The European payments industry is more diverse and dynamic than ever before.
According to figures from the European Central Bank, there were more than 122 million non-cash payments across the EU in 2016. Card payments made up nearly half of this total, with systems such as direct debit, credit transfer, mobile payments and checks accounting for the rest.
And the industry is about to get even broader, following Visa’s announcement of the Visa Direct real-time payments platform, which could have a big impact on how financial institutions (FIs) operate.
What is Visa Direct?
Providing access to more than one billion consumer card accounts in more than 200 global markets, Visa Direct is essentially a platform that allows FIs to handle credit transfer-style transactions via card payment infrastructure.
The API-based system enables P2P, B2B and B2C payments, both domestically and across borders.
As part of the launch, Visa has partnered with payments processor Worldpay to accelerate the speed at which Visa Direct will be made available to merchants in Europe. Worldpay’s business customers will be able to send real-time payments to consumers as soon as card issuers have made the necessary changes to make this possible.
Mike Lemberger, senior vice-president of product solutions for Visa in Europe, said this service provides an opportunity to “transform how consumers and businesses pay each other in a fast, convenient and secure way”.
He added: “Visa Direct is a proven platform that enables technology companies, businesses and financial institutions to meet the demand for real-time payments, backed by the ubiquity, cost-efficiency and speed of Visa’s global network.”
The platform is already in operation in the US, where it enables payments for the likes of PayPal, Braintree, Square Cash and Stripe.
What does this mean for the industry in Europe?
Arguably the biggest consequence of all from the launch of Visa Direct is more choice for consumers and FIs.
Banks will have a wider range of services to choose from to complete interbank transactions, while consumers will have yet another way to complete P2P payments and take receipt of transfers from businesses.
It’s also interesting to look at Visa Direct in the context of the European Payment Council’s SEPA Instant Credit Transfer (SCT Inst) scheme. This optional program, which has a starting date of November 21st 2017, will facilitate real-time transactions of up to €15,000 across more than 30 European countries.

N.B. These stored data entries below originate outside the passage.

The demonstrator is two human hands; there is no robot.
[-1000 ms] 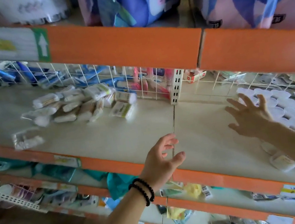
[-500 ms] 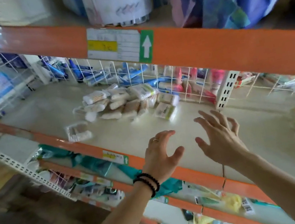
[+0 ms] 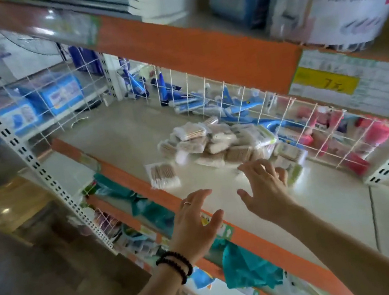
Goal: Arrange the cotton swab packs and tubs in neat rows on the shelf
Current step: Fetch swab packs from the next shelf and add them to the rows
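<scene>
A: What are the 2 hands doing?

B: Both reach over the orange front edge of the shelf [image 3: 118,131]. The left hand [image 3: 196,226] hovers above that edge, fingers spread and slightly bent, thumb out to the side; its grip is wide and has hold of nothing. A ring sits on 1 finger and a double strand of dark beads [image 3: 175,263] circles the wrist.

A: And the other one?

B: The right hand [image 3: 266,188] is just beside the left, a little further in over the shelf board. Its fingers are splayed and lightly curved, the grip loose, nothing in it.

A: Where are the swab packs?

B: The pile of cotton swab packs [image 3: 216,143] lies jumbled just beyond the right fingertips, near them but not touching as far as I can tell. 1 loose pack [image 3: 163,175] lies flat ahead of the left hand, apart from the heap and close to the front edge. Another green-edged pack [image 3: 293,169] sits partly hidden behind the right hand.

A: Anything behind the heap?

B: A white wire grid [image 3: 232,105] stands past the pile, with blue packets [image 3: 206,101] and pink packets [image 3: 376,135] on its far side. Above both hands runs an orange rail with a price label [image 3: 342,86]. The frame is blurred, so finer print is unreadable.
</scene>
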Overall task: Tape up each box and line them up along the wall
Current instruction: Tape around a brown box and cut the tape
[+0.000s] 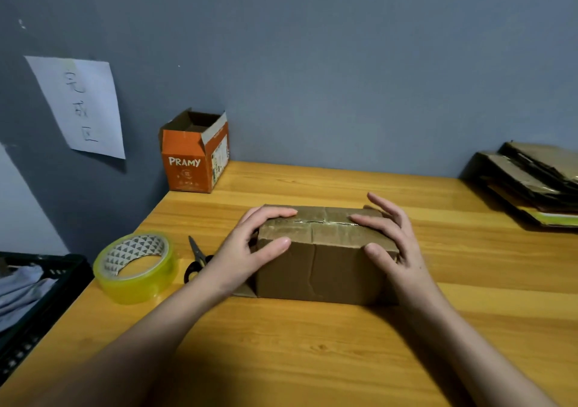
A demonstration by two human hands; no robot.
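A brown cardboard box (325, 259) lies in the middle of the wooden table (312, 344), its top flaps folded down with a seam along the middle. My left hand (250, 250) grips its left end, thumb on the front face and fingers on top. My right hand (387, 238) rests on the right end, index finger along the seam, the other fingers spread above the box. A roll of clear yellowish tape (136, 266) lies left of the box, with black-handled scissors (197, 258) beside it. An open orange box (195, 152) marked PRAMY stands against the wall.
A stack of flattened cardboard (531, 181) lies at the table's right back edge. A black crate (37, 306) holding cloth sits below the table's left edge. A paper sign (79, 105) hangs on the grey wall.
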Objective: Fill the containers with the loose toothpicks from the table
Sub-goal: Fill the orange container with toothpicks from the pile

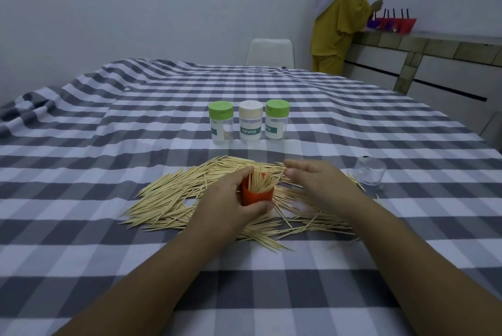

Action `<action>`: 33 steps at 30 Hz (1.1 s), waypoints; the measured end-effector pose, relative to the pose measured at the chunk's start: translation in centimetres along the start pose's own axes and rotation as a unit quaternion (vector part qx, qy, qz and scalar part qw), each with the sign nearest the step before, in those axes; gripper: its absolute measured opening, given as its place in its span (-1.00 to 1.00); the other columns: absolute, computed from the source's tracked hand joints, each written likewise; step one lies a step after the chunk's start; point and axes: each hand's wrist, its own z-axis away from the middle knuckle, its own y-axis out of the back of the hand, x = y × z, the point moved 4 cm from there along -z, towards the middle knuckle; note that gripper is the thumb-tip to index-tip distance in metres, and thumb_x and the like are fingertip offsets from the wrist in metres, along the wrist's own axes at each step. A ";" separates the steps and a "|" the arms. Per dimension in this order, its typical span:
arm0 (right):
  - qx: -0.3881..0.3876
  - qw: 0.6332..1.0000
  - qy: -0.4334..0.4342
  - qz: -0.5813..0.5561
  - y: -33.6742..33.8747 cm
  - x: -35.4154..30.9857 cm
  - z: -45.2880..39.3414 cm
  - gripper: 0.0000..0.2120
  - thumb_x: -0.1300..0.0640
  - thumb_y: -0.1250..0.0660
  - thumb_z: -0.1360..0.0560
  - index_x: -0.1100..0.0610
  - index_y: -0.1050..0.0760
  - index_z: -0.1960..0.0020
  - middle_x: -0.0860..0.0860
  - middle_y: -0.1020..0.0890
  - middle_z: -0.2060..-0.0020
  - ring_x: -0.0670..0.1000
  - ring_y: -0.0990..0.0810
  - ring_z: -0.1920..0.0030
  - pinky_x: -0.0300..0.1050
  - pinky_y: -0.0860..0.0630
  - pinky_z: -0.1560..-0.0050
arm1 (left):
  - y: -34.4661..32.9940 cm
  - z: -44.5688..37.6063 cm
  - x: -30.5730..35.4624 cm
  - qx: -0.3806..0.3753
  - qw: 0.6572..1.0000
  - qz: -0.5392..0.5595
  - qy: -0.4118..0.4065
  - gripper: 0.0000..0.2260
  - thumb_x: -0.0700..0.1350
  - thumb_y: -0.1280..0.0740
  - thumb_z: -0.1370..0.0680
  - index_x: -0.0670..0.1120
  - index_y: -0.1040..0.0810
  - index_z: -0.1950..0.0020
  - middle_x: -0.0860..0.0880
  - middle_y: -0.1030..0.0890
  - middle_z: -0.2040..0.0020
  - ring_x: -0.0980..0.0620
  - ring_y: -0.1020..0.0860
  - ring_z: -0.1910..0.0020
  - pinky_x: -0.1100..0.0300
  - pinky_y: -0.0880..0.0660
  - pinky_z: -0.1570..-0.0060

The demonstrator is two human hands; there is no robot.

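Note:
My left hand (228, 200) grips a small red container (256, 194) that stands in a wide pile of loose toothpicks (173, 200); a bunch of toothpicks sticks up out of it. My right hand (317, 178) hovers just right of the container with its fingers straight, holding nothing I can see. Behind the pile stand three lidded toothpick jars: a green-lidded one (220, 122) on the left, a cream-lidded one (250, 121) in the middle, a green-lidded one (277, 119) on the right.
A clear plastic piece (370, 174) lies on the checked tablecloth (108, 145) right of the pile. A white chair (270, 52) stands at the far edge. A person in yellow (336, 29) stands at a counter (434, 45) at back right.

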 end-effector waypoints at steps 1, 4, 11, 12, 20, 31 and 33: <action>-0.015 0.997 -0.008 0.069 0.1 0.5 -0.2 -0.59 0.00 -0.21 -0.57 0.04 -0.36 -0.40 0.00 -0.47 -0.33 -0.01 -0.43 -0.29 -0.13 -0.33 -0.24 | 0.0 0.0 0.0 0.000 1.000 0.005 0.000 -0.28 -0.01 -0.54 -0.34 0.05 -0.33 -0.44 0.09 -0.52 -0.26 0.12 -0.52 -0.20 0.13 -0.48 -0.23; -0.046 0.967 -0.006 0.249 -0.6 1.3 -0.6 -0.42 -0.19 -0.27 -0.48 0.03 -0.31 -0.41 0.02 -0.45 -0.32 0.05 -0.40 -0.30 0.07 -0.34 -0.31 | 0.0 0.0 0.0 0.002 1.000 0.000 -0.001 -0.28 -0.01 -0.54 -0.33 0.05 -0.34 -0.44 0.09 -0.51 -0.27 0.12 -0.51 -0.20 0.13 -0.49 -0.22; 0.002 0.915 0.077 0.396 -2.4 0.5 -0.7 -0.68 -0.06 -0.13 -0.58 -0.02 -0.40 -0.29 0.02 -0.43 -0.19 0.07 -0.32 -0.26 0.04 -0.23 -0.19 | 0.3 -0.2 -0.2 0.016 1.000 -0.014 -0.001 -0.29 0.00 -0.55 -0.33 0.07 -0.35 -0.43 0.08 -0.51 -0.27 0.11 -0.52 -0.19 0.11 -0.49 -0.22; 0.013 0.907 0.086 0.411 -2.4 0.5 -0.7 -0.70 -0.02 -0.12 -0.59 -0.02 -0.42 -0.28 0.02 -0.45 -0.17 0.08 -0.34 -0.24 0.03 -0.25 -0.17 | 0.3 -0.2 -0.3 0.016 1.000 -0.013 0.000 -0.29 0.00 -0.55 -0.33 0.07 -0.35 -0.43 0.08 -0.51 -0.27 0.11 -0.52 -0.18 0.11 -0.49 -0.22; 0.077 0.877 0.129 0.457 -1.9 0.5 -0.9 -0.81 0.13 -0.16 -0.56 0.07 -0.52 -0.08 0.03 -0.56 -0.02 0.09 -0.49 -0.05 -0.07 -0.33 0.02 | 0.3 -0.2 -0.2 0.018 1.000 -0.013 -0.003 -0.30 0.00 -0.54 -0.34 0.07 -0.34 -0.43 0.11 -0.51 -0.26 0.14 -0.51 -0.18 0.17 -0.48 -0.21; 0.104 0.992 0.061 0.036 -0.3 0.2 -0.5 -0.88 0.12 -0.22 -0.57 0.04 -0.52 0.10 0.00 -0.63 0.22 0.04 -0.59 0.12 -0.04 -0.48 0.06 | 0.2 -0.1 -0.4 0.013 1.000 0.012 0.007 -0.29 -0.02 -0.55 -0.34 0.06 -0.35 -0.43 0.09 -0.52 -0.25 0.14 -0.53 -0.17 0.16 -0.50 -0.20; 0.096 0.991 0.051 -0.073 -0.4 0.3 -0.5 -0.86 0.15 -0.23 -0.57 0.06 -0.52 0.13 0.02 -0.65 0.21 0.03 -0.63 0.13 -0.01 -0.54 0.03 | 0.1 -0.1 -0.4 0.010 1.000 0.018 0.009 -0.29 -0.03 -0.55 -0.34 0.06 -0.35 -0.43 0.09 -0.53 -0.25 0.14 -0.53 -0.17 0.14 -0.50 -0.20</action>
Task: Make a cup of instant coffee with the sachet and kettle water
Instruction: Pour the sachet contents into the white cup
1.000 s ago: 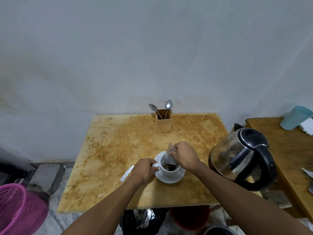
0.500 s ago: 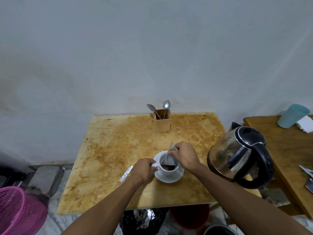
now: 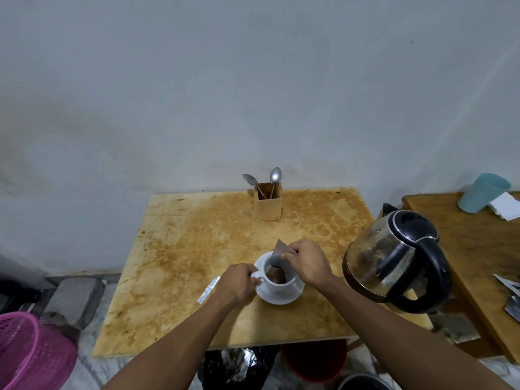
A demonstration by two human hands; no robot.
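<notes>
Head view, sachet (image 3: 277,254) tilted mouth-down into cup (image 3: 277,280), right hand (image 3: 308,261) pinching

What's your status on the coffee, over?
Left hand on white ceramic cup handle. Right hand tipping grey foil sachet into it. Glass-and-black electric kettle untouched, path clear.

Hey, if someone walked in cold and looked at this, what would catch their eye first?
Probably the two hands at the white cup on its saucer, mid-table: the left hand grips the handle while the right hand tips a sachet over brown powder. Next, the big glass kettle at the table's right edge.
</notes>
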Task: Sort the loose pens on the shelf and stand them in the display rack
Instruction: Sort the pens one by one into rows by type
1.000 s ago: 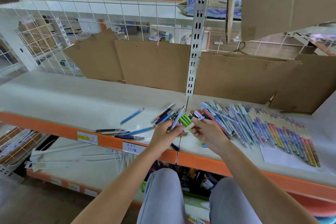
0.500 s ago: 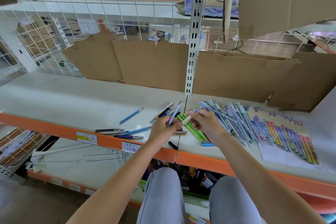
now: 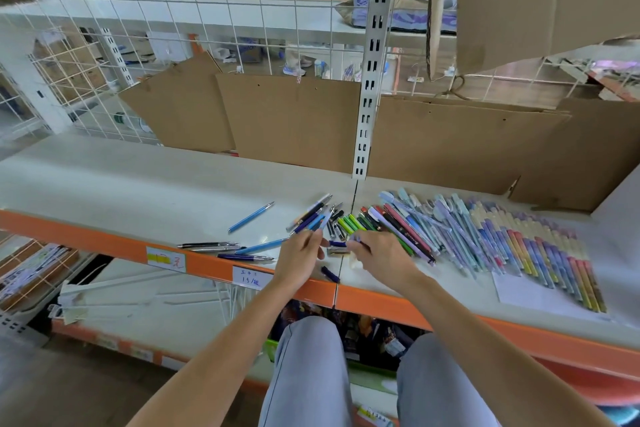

There are some differences between Visa Direct and SCT Inst, which could determine the rate of adoption of one platform against the other. One key distinction is speed: the Visa system aims to transfer funds to the recipient in 30 minutes, while SCT Inst will aim for less than a minute.
Where Visa Direct could prove particularly useful is in cross-border payments. Europe is effectively the last piece of Visa’s global jigsaw, so this could be a highly significant milestone on the company’s journey to building a truly global payments ecosystem.
Visa has taken the approach of using its existing systems to enable interbank transactions, while Mastercard has gone out and acquired firms such as VocaLink.
It will be extremely interesting to track the progress of Visa Direct over the coming year or so, to see if the company’s strategy proves a wise one.